Ms. Ignat then appealed the judgment after the employer’s motion to dismiss was granted on November 15, 2011.


In its ruling, the appellate court found that there was no rule on oral evidence that had been legally recognizable. In fact, after considering in excess of 20 previous holdings of the court, it found that this so-called rule had actually been derived from judicial dictum.

The original decision relating to privacy in the Melvin v. Reid (1931) 112 Cal.App, had been applied to two cases in the 1960’s, thus creating a legally questionable foundation since there was no support in the case law on which the opinion was based.

The appellate court concluded:

[L]imiting liability for public disclosure of private facts to those recorded in writing is contrary to the tort’s purpose, which has been since it’s inception to allow a person to control the kind of information about himself made available to the public. . . . . We hold that disclosure in a writing is not required to maintain a cause of action for public disclosure of private facts.

The court added further that the trial court had properly refused to consider Ms.
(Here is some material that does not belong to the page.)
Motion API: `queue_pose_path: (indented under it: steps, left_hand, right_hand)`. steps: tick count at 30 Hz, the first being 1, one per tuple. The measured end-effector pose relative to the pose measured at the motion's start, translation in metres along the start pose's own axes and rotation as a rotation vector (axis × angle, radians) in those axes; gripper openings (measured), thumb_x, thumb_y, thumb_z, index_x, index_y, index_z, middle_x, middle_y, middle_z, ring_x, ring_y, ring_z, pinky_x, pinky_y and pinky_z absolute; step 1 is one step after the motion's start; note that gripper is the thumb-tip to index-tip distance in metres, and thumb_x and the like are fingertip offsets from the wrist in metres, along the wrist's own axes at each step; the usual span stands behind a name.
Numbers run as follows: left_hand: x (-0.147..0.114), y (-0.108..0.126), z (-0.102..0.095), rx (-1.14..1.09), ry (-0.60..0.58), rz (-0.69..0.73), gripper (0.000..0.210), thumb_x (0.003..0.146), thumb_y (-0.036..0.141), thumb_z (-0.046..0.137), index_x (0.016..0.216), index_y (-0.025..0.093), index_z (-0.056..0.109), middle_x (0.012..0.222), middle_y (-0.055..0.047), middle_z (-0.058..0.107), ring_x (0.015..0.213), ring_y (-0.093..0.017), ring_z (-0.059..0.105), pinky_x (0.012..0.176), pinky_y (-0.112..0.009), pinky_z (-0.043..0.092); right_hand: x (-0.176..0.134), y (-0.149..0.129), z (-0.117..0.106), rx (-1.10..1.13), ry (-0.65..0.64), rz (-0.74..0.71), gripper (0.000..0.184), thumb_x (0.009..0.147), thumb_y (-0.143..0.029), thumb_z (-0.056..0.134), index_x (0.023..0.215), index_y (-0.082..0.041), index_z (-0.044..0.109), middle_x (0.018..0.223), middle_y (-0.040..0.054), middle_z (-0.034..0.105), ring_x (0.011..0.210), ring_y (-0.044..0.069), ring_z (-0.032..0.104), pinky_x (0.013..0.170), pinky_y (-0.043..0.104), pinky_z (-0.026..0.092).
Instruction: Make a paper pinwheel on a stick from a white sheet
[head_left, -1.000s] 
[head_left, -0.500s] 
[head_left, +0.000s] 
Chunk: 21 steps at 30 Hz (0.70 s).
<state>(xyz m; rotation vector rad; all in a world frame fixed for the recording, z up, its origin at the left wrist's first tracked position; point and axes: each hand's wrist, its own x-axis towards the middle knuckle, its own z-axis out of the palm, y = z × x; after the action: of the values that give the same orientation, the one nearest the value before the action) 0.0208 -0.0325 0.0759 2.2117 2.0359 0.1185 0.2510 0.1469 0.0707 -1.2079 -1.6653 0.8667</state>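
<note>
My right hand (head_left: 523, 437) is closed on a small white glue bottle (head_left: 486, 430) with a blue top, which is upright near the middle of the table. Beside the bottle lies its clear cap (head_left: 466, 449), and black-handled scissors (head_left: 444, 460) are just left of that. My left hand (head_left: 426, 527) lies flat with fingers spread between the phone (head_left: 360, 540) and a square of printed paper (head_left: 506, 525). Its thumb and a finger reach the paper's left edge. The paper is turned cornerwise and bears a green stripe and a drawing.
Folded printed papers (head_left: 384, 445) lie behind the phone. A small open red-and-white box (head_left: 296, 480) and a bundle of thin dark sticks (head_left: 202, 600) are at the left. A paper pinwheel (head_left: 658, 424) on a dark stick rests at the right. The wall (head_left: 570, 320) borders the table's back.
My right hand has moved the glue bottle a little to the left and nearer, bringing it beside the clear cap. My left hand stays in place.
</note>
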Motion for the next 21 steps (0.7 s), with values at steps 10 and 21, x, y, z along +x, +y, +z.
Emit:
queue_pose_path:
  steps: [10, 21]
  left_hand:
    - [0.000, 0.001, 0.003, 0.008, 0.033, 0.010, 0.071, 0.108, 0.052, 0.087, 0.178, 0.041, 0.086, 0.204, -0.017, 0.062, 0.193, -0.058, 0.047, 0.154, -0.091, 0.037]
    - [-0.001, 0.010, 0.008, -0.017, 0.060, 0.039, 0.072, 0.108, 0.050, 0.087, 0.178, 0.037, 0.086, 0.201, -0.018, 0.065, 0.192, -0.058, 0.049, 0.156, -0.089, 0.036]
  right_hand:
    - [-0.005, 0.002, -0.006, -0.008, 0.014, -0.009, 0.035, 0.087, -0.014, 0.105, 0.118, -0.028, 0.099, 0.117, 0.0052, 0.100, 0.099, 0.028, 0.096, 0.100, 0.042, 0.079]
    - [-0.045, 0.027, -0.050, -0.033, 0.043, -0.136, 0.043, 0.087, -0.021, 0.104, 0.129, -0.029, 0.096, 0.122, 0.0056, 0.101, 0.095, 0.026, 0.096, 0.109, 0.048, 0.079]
Ignat’s arguments of constitutional liability.

Ultimately, however, the judgement of dismissal was reversed and Ms. Ignat was allowed to recover her costs on appeal.

Most importantly, this decision of clarification effectively equated to a change in the law upon which the trial court had relied. In turn, this will allow future decisions to consider oral evidence in matters of privacy violations.

It may also now prompt the California legislature to amend Section 1550-1553 of the Evidence Code Act to incorporate oral information.